A Non-staggered Projection Algorithm for Two-Phase Fluid-Structure Interaction Simulation Using the Phase-Field/Immersed-Boundary Method

TL;DR

This paper introduces a non-staggered projection algorithm for multiphase fluid-structure interaction that effectively suppresses pressure oscillations and accurately captures interface dynamics on a Cartesian grid.

Contribution

It presents a novel pressure-oscillation-free projection method combined with phase-field and immersed boundary techniques for large-density-ratio multiphase FSI simulations.

Findings

Successfully suppresses unphysical pressure oscillations.

Accurately captures multiphase interface evolution.

Validated with lid cavity, droplet deformation, and bubble obstacle cases.

Abstract

We present a Pressure-Oscillation-Free projection algorithm for large-density-ratio multiphase fluid-structure interaction simulations, implemented on a non-staggered Cartesian grid.
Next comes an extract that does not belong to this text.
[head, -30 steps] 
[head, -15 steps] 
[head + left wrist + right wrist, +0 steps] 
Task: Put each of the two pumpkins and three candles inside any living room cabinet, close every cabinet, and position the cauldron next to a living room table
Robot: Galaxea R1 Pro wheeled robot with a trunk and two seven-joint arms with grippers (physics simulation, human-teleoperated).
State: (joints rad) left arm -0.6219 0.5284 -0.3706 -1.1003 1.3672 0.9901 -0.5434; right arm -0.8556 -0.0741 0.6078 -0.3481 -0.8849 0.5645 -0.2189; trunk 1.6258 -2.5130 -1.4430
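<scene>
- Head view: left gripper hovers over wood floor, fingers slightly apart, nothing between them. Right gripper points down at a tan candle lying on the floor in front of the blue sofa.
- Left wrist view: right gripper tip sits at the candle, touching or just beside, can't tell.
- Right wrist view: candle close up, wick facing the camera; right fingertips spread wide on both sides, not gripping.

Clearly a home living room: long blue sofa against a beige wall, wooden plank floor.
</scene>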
The incompressible Navier-Stokes is decoupled with an improved five-step incremental pressure correction algorithm. Fluid-fluid interface is captured using the Cahn-Hilliard equation, and the surface tension model is coupled with a momentum-weighted interpolation scheme to suppress unphysical pressure oscillations, ensuring accurate evolution of multiphase interfaces. Interaction at the fluid-structure interface is obtained by implicitly solving for the feedback acceleration in the Eulerian-Lagrangian system. For validation of the present method, the comparison studies for Pressure-Oscillation-Free effect are systematically conducted using lid driving cavity and droplet deformation cases. Moreover, several challenging multiphase simulations are implemented and discussed. As a demonstrating example of fluid-structure interaction, a rising bubble bypassing an obstacle is tested.